Copy each line of the listing below where the word "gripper" turns up.

════════════════════

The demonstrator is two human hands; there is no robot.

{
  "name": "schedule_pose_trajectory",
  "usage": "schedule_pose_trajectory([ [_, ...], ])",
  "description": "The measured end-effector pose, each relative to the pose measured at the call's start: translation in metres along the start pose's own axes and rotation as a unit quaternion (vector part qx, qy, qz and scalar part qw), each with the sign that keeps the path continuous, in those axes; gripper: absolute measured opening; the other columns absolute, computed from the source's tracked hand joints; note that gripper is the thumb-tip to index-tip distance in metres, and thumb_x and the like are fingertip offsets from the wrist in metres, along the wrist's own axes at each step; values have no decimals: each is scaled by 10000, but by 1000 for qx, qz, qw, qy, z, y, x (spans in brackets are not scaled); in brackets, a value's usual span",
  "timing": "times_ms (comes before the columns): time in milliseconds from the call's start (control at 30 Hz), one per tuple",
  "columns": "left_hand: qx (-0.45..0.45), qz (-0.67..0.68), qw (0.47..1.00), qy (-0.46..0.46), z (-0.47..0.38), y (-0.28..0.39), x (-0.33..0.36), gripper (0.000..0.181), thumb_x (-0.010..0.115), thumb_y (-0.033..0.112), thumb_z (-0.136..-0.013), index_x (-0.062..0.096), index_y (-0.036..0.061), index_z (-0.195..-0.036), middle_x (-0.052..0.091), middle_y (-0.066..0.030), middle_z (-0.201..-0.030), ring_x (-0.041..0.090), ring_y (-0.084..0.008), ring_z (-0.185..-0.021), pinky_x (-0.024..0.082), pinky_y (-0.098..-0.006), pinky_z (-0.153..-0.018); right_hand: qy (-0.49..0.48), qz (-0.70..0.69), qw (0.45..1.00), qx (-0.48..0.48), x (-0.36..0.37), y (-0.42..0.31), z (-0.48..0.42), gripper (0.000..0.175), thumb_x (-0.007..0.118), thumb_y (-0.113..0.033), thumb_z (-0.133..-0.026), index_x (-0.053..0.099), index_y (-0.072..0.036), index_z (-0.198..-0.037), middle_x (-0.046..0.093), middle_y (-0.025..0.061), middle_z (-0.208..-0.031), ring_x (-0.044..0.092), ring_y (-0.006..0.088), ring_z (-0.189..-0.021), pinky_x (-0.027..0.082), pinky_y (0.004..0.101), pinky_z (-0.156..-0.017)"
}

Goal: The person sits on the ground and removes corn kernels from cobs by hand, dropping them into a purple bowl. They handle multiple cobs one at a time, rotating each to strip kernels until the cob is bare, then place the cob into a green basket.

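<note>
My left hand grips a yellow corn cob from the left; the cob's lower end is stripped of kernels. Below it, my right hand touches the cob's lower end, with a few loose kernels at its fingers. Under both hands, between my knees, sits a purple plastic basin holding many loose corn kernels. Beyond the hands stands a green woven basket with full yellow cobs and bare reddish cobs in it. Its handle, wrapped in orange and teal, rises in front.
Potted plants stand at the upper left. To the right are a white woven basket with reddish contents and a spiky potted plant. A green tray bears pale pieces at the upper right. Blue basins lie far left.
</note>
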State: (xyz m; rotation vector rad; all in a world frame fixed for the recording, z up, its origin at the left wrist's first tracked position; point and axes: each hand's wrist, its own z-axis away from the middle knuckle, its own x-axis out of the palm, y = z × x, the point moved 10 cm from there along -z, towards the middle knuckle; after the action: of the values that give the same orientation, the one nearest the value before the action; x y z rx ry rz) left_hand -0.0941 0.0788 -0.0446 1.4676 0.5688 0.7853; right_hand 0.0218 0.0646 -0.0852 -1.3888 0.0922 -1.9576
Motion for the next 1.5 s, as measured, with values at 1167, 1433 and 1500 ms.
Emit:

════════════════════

* Result
  "description": "The measured end-effector pose, each relative to the pose measured at the call's start: translation in metres along the start pose's own axes and rotation as a unit quaternion (vector part qx, qy, qz and scalar part qw), each with the sign that keeps the path continuous, in those axes; gripper: absolute measured opening; the other columns absolute, computed from the source's tracked hand joints; note that gripper is the thumb-tip to index-tip distance in metres, and thumb_x and the like are fingertip offsets from the wrist in metres, along the wrist's own axes at each step; values have no decimals: each is scaled by 10000, but by 1000 for qx, qz, qw, qy, z, y, x (spans in brackets are not scaled); in brackets, a value's usual span",
  "columns": "left_hand: qx (-0.45..0.45), qz (-0.67..0.68), qw (0.47..1.00), qy (-0.46..0.46), z (-0.47..0.38), y (-0.28..0.39), x (-0.33..0.36), gripper (0.000..0.181), thumb_x (-0.010..0.115), thumb_y (-0.033..0.112), thumb_z (-0.136..-0.013), index_x (-0.062..0.096), index_y (-0.036..0.061), index_z (-0.195..-0.036), middle_x (-0.052..0.091), middle_y (-0.066..0.030), middle_z (-0.201..-0.030), ring_x (-0.041..0.090), ring_y (-0.084..0.008), ring_z (-0.185..-0.021), pinky_x (-0.024..0.082), pinky_y (-0.098..-0.006), pinky_z (-0.153..-0.018); right_hand: qy (-0.49..0.48), qz (-0.70..0.69), qw (0.45..1.00), qx (-0.48..0.48), x (-0.36..0.37), y (-0.42..0.31), z (-0.48..0.42), gripper (0.000..0.175), thumb_x (-0.007..0.118), thumb_y (-0.113..0.033), thumb_z (-0.133..-0.026), index_x (-0.053..0.099), index_y (-0.072..0.036), index_z (-0.198..-0.037), middle_x (-0.046..0.093), middle_y (-0.025..0.061), middle_z (-0.208..-0.031), ring_x (-0.044..0.092), ring_y (-0.006..0.088), ring_z (-0.189..-0.021), pinky_x (-0.027..0.082), pinky_y (0.004..0.101), pinky_z (-0.156..-0.017)"

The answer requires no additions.